(Beginning of GIVEN INFORMATION)

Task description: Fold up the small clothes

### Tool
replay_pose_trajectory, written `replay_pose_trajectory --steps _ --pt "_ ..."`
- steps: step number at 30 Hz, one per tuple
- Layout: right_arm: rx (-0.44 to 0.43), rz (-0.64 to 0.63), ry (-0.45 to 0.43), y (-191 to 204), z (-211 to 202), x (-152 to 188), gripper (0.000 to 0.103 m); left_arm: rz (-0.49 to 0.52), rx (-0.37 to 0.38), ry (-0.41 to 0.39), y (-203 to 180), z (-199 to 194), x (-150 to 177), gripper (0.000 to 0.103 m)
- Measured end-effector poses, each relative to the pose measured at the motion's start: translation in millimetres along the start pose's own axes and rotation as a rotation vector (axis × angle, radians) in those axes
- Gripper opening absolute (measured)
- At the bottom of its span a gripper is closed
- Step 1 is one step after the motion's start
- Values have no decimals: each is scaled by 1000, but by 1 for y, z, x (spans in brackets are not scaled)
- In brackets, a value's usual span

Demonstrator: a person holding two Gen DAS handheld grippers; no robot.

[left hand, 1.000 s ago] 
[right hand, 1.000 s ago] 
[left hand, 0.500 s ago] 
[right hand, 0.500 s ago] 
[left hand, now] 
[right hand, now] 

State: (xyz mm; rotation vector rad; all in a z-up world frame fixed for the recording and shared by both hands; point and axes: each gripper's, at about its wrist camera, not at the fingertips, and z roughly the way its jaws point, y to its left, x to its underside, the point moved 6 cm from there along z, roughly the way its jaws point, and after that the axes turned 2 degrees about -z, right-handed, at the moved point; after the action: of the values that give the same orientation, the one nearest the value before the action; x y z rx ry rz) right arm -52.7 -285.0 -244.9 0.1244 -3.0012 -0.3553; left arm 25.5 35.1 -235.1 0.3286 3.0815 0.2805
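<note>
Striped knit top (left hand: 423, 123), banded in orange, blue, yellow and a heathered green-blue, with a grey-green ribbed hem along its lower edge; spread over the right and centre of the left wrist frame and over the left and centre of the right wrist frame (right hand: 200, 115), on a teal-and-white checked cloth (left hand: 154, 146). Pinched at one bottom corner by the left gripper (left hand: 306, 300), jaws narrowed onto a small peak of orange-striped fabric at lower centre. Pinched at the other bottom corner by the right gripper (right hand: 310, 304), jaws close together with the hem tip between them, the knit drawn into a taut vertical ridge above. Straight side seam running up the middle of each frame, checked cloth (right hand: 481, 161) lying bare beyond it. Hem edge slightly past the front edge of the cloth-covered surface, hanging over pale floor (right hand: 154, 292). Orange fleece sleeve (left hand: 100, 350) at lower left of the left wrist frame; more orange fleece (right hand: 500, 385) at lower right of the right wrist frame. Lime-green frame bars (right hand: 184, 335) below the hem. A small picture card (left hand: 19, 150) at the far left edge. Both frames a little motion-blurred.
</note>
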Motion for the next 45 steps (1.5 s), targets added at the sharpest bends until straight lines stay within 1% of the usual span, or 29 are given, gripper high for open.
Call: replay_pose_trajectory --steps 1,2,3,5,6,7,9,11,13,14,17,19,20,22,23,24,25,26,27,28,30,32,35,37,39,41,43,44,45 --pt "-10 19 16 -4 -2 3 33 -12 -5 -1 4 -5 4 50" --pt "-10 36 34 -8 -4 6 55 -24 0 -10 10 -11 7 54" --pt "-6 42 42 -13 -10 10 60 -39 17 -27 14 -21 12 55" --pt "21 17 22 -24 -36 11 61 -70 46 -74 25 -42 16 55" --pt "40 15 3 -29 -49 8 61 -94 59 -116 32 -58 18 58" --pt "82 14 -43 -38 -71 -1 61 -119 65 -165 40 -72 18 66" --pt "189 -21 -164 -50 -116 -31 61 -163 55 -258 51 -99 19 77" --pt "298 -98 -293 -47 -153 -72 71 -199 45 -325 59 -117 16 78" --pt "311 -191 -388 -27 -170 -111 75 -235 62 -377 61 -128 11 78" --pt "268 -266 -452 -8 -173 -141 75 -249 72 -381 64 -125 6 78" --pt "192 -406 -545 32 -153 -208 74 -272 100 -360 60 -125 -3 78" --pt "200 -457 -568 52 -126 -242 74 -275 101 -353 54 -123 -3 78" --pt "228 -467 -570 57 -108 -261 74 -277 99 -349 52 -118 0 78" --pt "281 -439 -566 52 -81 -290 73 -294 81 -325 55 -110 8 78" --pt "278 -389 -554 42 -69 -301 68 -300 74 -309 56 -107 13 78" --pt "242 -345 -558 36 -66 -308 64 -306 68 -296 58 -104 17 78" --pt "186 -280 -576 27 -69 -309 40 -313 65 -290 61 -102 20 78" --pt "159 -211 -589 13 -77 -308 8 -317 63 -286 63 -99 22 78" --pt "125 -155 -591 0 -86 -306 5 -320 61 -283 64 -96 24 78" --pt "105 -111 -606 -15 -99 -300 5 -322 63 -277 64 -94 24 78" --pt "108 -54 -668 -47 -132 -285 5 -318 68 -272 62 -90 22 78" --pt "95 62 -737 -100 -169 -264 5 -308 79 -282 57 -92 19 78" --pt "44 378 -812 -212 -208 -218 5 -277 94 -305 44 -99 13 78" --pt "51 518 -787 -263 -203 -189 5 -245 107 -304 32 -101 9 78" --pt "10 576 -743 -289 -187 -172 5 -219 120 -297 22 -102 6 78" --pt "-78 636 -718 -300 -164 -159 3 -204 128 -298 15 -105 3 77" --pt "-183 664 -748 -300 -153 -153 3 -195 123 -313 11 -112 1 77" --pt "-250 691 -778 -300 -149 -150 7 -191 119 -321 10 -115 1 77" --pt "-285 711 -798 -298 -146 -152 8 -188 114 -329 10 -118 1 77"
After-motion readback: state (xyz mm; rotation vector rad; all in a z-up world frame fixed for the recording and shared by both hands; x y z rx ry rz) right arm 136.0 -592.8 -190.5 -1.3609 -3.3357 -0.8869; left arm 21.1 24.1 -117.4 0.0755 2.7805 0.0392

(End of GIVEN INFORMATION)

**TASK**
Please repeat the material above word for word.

**TASK RESPONSE**
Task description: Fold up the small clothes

### Tool
replay_pose_trajectory, written `replay_pose_trajectory --steps _ --pt "_ ..."`
- steps: step number at 30 Hz, one per tuple
- Layout: right_arm: rx (-0.44 to 0.43), rz (-0.64 to 0.63), ry (-0.45 to 0.43), y (-191 to 204), z (-211 to 202), x (-152 to 188), gripper (0.000 to 0.103 m); left_arm: rz (-0.49 to 0.52), rx (-0.37 to 0.38), ry (-0.41 to 0.39), y (-203 to 180), z (-199 to 194), x (-150 to 177), gripper (0.000 to 0.103 m)
- Measured end-effector poses, each relative to the pose measured at the motion's start: translation in millimetres along the start pose's own axes and rotation as a rotation vector (axis × angle, radians) in those axes
- Gripper opening absolute (measured)
- At the bottom of its span a gripper is closed
- Step 1 is one step after the motion's start
- Values have no decimals: each is scaled by 1000, but by 1 for y, z, x (spans in brackets are not scaled)
- In brackets, a value's usual span

Demonstrator: a person holding two Gen DAS handheld grippers; no robot.

[left hand, 1.000 s ago] 
[right hand, 1.000 s ago] 
[left hand, 0.500 s ago] 
[right hand, 0.500 s ago] 
[left hand, now] 
[right hand, now] 

State: (xyz mm; rotation vector rad; all in a z-up world frame fixed for the recording and shared by both hands; point and axes: each gripper's, at about its wrist camera, not at the fingertips, and z roughly the way its jaws point, y to its left, x to its underside, the point moved 6 cm from there along z, roughly the way its jaws point, and after that the axes turned 2 degrees about -z, right-handed, at the moved point; after the action: of the values that give the same orientation, the one nearest the value before the action; x y z rx ry rz) right arm -52.7 -285.0 -244.9 0.1244 -3.0012 -0.3553; left arm 25.5 35.1 -235.1 0.3286 3.0815 0.2805
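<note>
Striped knit top (left hand: 423, 123), banded in orange, blue, yellow and a heathered green-blue, with a grey-green ribbed hem along its lower edge; spread over the right and centre of the left wrist frame and over the left and centre of the right wrist frame (right hand: 200, 115), on a teal-and-white checked cloth (left hand: 154, 146). Pinched at one bottom corner by the left gripper (left hand: 306, 300), jaws narrowed onto a small peak of orange-striped fabric at lower centre. Pinched at the other bottom corner by the right gripper (right hand: 310, 304), jaws close together with the hem tip between them, the knit drawn into a taut vertical ridge above. Straight side seam running up the middle of each frame, checked cloth (right hand: 481, 161) lying bare beyond it. Hem edge slightly past the front edge of the cloth-covered surface, hanging over pale floor (right hand: 154, 292). Orange fleece sleeve (left hand: 100, 350) at lower left of the left wrist frame; more orange fleece (right hand: 500, 385) at lower right of the right wrist frame. Lime-green frame bars (right hand: 184, 335) below the hem. A small picture card (left hand: 19, 150) at the far left edge. Both frames a little motion-blurred.
</note>
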Motion for the next 45 steps (1.5 s), targets added at the sharpest bends until straight lines stay within 1% of the usual span, or 29 are given, gripper high for open.
Call: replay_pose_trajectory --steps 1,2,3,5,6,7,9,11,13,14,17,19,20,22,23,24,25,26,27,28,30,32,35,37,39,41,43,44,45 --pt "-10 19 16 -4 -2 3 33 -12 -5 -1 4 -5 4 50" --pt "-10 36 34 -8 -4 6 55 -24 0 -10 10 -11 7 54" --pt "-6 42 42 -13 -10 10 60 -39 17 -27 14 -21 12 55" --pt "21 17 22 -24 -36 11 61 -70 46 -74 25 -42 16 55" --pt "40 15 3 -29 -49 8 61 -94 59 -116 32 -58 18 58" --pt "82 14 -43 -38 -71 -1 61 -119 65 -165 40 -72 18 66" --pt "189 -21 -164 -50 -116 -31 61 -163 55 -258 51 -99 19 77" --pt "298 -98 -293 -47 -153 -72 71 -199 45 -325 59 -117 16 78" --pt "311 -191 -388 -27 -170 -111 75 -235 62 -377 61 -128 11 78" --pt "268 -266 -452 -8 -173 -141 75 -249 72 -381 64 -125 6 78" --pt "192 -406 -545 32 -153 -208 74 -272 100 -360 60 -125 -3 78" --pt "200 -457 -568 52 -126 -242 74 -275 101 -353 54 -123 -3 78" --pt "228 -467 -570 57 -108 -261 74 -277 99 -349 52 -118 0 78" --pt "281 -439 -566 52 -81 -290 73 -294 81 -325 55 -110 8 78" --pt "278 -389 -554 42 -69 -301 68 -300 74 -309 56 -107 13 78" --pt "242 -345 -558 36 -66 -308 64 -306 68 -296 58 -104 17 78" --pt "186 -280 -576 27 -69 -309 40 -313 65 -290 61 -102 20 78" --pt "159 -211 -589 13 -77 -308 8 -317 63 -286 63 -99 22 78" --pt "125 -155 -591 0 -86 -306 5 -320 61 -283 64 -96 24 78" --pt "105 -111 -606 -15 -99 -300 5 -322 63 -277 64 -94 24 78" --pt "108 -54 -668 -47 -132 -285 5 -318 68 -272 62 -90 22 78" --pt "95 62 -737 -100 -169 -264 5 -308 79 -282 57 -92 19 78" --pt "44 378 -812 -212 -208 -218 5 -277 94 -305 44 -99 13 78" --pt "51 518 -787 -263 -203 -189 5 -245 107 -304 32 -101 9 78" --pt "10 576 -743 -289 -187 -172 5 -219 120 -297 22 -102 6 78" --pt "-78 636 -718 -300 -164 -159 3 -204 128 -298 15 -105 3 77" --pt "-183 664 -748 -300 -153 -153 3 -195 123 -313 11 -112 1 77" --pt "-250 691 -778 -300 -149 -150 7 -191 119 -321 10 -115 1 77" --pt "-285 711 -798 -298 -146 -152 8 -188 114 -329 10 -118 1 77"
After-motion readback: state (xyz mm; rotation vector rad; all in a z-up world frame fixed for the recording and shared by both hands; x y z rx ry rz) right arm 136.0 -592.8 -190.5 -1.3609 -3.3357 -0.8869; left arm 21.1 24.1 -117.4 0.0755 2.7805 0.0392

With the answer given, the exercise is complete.